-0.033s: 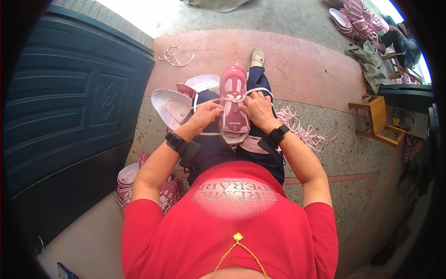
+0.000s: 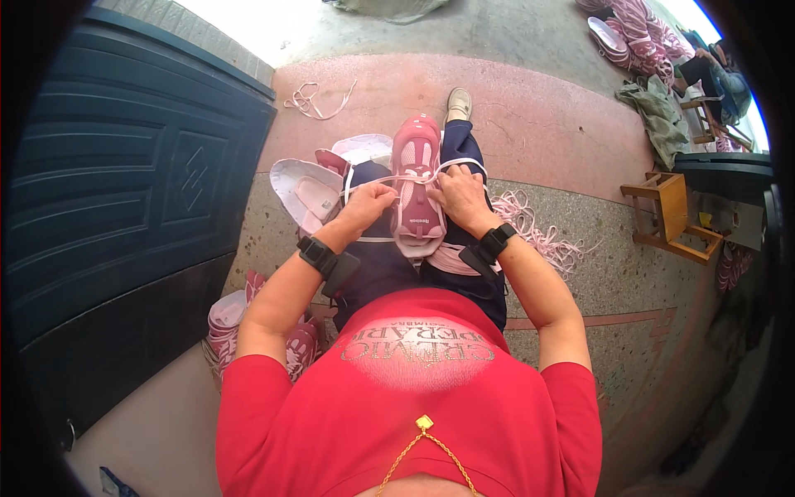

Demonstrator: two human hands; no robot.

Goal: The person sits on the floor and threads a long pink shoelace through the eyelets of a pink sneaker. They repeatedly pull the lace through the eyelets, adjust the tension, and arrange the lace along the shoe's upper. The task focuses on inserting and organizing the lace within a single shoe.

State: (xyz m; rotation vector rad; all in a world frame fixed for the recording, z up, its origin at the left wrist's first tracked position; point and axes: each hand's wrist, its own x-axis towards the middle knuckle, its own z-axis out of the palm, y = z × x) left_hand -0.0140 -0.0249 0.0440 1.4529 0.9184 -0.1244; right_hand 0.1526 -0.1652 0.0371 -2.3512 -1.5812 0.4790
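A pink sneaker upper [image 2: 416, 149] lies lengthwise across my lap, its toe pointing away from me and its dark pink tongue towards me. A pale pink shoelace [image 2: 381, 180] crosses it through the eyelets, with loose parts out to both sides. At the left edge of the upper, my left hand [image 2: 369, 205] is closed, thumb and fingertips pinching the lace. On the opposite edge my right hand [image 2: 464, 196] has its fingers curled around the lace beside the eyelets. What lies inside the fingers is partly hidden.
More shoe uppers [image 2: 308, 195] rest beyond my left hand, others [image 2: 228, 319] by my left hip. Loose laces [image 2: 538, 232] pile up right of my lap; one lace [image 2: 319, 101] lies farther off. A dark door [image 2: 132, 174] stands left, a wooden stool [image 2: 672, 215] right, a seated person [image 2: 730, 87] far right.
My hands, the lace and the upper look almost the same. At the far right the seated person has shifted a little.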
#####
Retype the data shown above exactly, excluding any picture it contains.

EXPECTED ANSWER –
-0.033s: 
+0.000s: 

Demonstrator: two human hands; no robot.

Goal: The person sits on the floor and threads a long pink shoelace through the eyelets of a pink sneaker. They repeatedly pull the lace through the eyelets, adjust the tension, and arrange the lace along the shoe's upper. The task focuses on inserting and organizing the lace within a single shoe.

State: (xyz m; rotation vector rad; all in a world frame fixed for the recording, z up, its origin at the left wrist's first tracked position; point and axes: each hand's wrist, its own x-axis towards the middle knuckle, its own z-axis out of the palm, y = z × x) left_hand -0.0140 -0.0249 0.0440 1.4529 0.9184 -0.1244; right_hand 0.1526 -0.1652 0.0371 -2.3512 -1.5812 0.4790
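A pink sneaker upper [image 2: 416, 149] lies lengthwise across my lap, its toe pointing away from me and its dark pink tongue towards me. A pale pink shoelace [image 2: 381, 180] crosses it through the eyelets, with loose parts out to both sides. At the left edge of the upper, my left hand [image 2: 369, 205] is closed, thumb and fingertips pinching the lace. On the opposite edge my right hand [image 2: 464, 196] has its fingers curled around the lace beside the eyelets. What lies inside the fingers is partly hidden.
More shoe uppers [image 2: 308, 195] rest beyond my left hand, others [image 2: 228, 319] by my left hip. Loose laces [image 2: 538, 232] pile up right of my lap; one lace [image 2: 319, 101] lies farther off. A dark door [image 2: 132, 174] stands left, a wooden stool [image 2: 672, 215] right, a seated person [image 2: 730, 87] far right.
My hands, the lace and the upper look almost the same. At the far right the seated person has shifted a little.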

No further work remains on this exercise.